• _Instructions to follow_:
The entire set of lines below should be copied exactly.

--- Data segment Enclosed Below ---

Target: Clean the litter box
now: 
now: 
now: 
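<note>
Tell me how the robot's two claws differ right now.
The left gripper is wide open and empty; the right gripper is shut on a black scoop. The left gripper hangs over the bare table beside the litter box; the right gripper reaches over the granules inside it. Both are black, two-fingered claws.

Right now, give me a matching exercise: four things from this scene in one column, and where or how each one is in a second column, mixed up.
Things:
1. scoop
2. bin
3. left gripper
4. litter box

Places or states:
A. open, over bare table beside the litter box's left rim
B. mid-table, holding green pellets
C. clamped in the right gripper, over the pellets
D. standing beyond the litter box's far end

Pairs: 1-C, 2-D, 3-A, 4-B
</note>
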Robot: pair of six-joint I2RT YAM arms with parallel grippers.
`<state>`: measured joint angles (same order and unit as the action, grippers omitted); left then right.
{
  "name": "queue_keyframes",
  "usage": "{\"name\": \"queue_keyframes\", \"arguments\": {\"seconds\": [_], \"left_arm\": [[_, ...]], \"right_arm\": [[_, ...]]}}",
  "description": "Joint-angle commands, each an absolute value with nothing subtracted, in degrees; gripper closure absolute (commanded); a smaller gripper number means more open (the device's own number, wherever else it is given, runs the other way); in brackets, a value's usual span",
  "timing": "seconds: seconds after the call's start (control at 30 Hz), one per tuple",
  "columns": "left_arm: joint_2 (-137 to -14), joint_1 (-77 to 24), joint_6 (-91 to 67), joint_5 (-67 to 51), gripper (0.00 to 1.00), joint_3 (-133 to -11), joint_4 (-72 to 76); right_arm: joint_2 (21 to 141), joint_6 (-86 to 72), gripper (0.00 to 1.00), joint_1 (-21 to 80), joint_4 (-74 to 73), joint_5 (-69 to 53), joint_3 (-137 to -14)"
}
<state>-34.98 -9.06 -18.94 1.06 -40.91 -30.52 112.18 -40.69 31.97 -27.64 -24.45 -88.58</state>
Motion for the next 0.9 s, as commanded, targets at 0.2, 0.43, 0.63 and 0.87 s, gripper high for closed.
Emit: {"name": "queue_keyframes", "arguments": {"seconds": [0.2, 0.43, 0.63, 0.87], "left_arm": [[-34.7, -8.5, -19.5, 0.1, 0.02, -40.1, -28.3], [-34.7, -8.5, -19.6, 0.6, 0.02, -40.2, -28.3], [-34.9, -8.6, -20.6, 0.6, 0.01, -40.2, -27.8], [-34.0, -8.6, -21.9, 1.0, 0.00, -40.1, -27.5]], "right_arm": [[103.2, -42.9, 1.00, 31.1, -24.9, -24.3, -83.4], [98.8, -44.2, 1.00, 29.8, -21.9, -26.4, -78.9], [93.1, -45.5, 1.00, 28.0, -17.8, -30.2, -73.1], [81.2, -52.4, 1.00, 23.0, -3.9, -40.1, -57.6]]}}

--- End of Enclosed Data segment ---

• _Reply to the exercise_:
Target: Clean the litter box
now: 
now: 
now: 
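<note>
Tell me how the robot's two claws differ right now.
The left gripper is wide open and empty; the right gripper is shut on a black scoop. The left gripper hangs over the bare table beside the litter box; the right gripper reaches over the granules inside it. Both are black, two-fingered claws.

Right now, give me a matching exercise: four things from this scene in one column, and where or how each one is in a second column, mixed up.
Things:
1. scoop
2. bin
3. left gripper
4. litter box

Places or states:
A. open, over bare table beside the litter box's left rim
B. mid-table, holding green pellets
C. clamped in the right gripper, over the pellets
D. standing beyond the litter box's far end

Pairs: 1-C, 2-D, 3-A, 4-B
</note>
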Robot: pair of six-joint I2RT YAM arms with parallel grippers.
`<state>`: measured joint angles (same order and unit as the action, grippers omitted); left then right.
{
  "name": "queue_keyframes",
  "usage": "{\"name\": \"queue_keyframes\", \"arguments\": {\"seconds\": [_], \"left_arm\": [[_, ...]], \"right_arm\": [[_, ...]]}}",
  "description": "Joint-angle commands, each an absolute value with nothing subtracted, in degrees; gripper closure absolute (commanded); a smaller gripper number means more open (the device's own number, wherever else it is given, runs the other way); in brackets, a value's usual span",
  "timing": "seconds: seconds after the call's start (control at 30 Hz), one per tuple",
  "columns": "left_arm: joint_2 (-137 to -14), joint_1 (-77 to 24), joint_6 (-91 to 67), joint_5 (-67 to 51), gripper (0.00 to 1.00), joint_3 (-133 to -11), joint_4 (-72 to 76); right_arm: joint_2 (21 to 141), joint_6 (-86 to 72), gripper (0.00 to 1.00), joint_1 (-21 to 80), joint_4 (-74 to 73), joint_5 (-69 to 53), joint_3 (-137 to -14)"
}
<state>-34.98 -9.06 -18.94 1.06 -40.91 -30.52 112.18 -40.69 31.97 -27.64 -24.45 -88.58</state>
Motion for the next 0.9 s, as commanded, targets at 0.2, 0.43, 0.63 and 0.87 s, gripper high for closed.
Emit: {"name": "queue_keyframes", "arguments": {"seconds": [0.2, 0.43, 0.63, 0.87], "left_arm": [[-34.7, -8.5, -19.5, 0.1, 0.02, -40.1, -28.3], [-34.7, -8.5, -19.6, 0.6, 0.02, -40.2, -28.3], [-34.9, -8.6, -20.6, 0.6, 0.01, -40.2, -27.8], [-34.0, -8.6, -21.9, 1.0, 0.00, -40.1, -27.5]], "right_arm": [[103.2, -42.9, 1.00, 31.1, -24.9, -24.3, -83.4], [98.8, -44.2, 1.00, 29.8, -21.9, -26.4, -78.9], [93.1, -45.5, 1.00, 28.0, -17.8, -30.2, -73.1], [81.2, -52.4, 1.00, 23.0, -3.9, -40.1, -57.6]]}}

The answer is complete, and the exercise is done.